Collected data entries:
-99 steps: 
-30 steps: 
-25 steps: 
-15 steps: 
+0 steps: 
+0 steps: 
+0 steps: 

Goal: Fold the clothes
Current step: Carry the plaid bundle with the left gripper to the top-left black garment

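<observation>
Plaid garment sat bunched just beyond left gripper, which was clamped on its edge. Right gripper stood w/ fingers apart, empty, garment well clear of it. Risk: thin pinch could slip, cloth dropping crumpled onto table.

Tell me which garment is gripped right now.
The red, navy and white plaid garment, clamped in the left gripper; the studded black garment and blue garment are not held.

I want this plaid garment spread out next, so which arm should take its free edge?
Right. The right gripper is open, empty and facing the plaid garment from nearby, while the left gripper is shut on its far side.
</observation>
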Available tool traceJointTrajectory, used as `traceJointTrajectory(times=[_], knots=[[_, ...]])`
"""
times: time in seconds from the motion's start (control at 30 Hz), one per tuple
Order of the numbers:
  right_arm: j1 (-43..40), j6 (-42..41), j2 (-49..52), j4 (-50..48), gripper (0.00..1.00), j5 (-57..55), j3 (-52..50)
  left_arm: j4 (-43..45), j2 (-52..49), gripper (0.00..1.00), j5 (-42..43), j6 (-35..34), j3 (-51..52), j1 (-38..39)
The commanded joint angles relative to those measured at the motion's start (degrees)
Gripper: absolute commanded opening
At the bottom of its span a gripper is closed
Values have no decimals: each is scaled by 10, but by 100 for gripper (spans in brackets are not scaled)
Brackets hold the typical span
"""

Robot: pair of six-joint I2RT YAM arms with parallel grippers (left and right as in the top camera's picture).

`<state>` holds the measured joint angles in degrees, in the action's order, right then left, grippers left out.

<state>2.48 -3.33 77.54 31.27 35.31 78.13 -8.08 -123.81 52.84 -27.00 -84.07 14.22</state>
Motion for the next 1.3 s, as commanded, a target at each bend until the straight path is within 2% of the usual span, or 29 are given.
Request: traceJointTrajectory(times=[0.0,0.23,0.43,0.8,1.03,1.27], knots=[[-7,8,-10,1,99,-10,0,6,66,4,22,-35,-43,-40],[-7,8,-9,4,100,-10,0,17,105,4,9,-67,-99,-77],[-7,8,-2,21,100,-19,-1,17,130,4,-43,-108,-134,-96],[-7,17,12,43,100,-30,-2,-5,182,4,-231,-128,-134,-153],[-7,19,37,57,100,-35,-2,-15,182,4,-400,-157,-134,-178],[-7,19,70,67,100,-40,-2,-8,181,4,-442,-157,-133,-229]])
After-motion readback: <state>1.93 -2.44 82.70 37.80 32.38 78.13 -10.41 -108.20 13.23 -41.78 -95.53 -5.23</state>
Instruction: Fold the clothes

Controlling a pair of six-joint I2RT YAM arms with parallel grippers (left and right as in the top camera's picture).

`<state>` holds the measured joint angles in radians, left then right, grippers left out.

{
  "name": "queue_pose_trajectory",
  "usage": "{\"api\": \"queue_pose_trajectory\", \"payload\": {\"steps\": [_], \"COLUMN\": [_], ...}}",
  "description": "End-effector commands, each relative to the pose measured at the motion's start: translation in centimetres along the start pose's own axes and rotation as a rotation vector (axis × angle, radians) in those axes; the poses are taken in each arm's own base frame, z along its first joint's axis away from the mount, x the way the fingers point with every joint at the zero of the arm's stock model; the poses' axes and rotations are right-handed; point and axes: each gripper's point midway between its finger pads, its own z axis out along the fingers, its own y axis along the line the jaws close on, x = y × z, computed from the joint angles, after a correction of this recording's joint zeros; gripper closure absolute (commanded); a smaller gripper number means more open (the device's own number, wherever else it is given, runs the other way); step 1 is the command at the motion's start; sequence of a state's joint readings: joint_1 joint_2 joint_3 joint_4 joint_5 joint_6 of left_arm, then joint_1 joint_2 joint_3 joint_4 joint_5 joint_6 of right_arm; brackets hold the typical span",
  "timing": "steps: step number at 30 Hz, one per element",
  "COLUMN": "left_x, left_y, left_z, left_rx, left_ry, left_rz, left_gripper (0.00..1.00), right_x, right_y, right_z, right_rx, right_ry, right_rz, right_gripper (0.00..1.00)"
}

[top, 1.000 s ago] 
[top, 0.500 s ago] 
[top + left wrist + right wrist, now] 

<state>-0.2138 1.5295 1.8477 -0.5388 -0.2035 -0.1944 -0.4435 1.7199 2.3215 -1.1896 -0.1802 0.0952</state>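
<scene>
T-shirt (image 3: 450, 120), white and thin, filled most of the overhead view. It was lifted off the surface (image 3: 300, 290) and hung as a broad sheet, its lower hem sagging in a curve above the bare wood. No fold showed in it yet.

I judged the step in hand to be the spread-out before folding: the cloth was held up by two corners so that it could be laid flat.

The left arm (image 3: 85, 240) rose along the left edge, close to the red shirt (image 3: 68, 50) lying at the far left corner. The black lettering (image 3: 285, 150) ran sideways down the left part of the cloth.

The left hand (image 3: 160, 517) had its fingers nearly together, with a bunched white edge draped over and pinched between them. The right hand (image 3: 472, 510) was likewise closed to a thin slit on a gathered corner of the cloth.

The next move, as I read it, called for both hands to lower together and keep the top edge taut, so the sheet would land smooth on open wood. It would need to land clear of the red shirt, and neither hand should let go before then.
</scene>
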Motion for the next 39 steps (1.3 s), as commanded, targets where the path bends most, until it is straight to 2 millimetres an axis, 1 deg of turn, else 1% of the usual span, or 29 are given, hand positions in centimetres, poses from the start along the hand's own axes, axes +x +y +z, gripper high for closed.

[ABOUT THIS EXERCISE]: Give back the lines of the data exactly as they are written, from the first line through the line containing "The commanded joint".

[TASK SOLUTION]:
-99 steps: 
-30 steps: 
-25 steps: 
-15 steps: 
+0 steps: 
+0 steps: 
+0 steps: 

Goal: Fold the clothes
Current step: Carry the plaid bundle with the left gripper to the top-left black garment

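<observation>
Plaid garment sat bunched just beyond left gripper, which was clamped on its edge. Right gripper stood w/ fingers apart, empty, garment well clear of it. Risk: thin pinch could slip, cloth dropping crumpled onto table.

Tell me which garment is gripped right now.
The red, navy and white plaid garment, clamped in the left gripper; the studded black garment and blue garment are not held.

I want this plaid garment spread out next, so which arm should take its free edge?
Right. The right gripper is open, empty and facing the plaid garment from nearby, while the left gripper is shut on its far side.
</observation>
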Available tool traceJointTrajectory, used as `traceJointTrajectory(times=[_], knots=[[_, ...]])`
"""
times: time in seconds from the motion's start (control at 30 Hz), one per tuple
Order of the numbers:
  right_arm: j1 (-43..40), j6 (-42..41), j2 (-49..52), j4 (-50..48), gripper (0.00..1.00), j5 (-57..55), j3 (-52..50)
  left_arm: j4 (-43..45), j2 (-52..49), gripper (0.00..1.00), j5 (-42..43), j6 (-35..34), j3 (-51..52), j1 (-38..39)
The commanded joint angles relative to those measured at the motion's start (degrees)

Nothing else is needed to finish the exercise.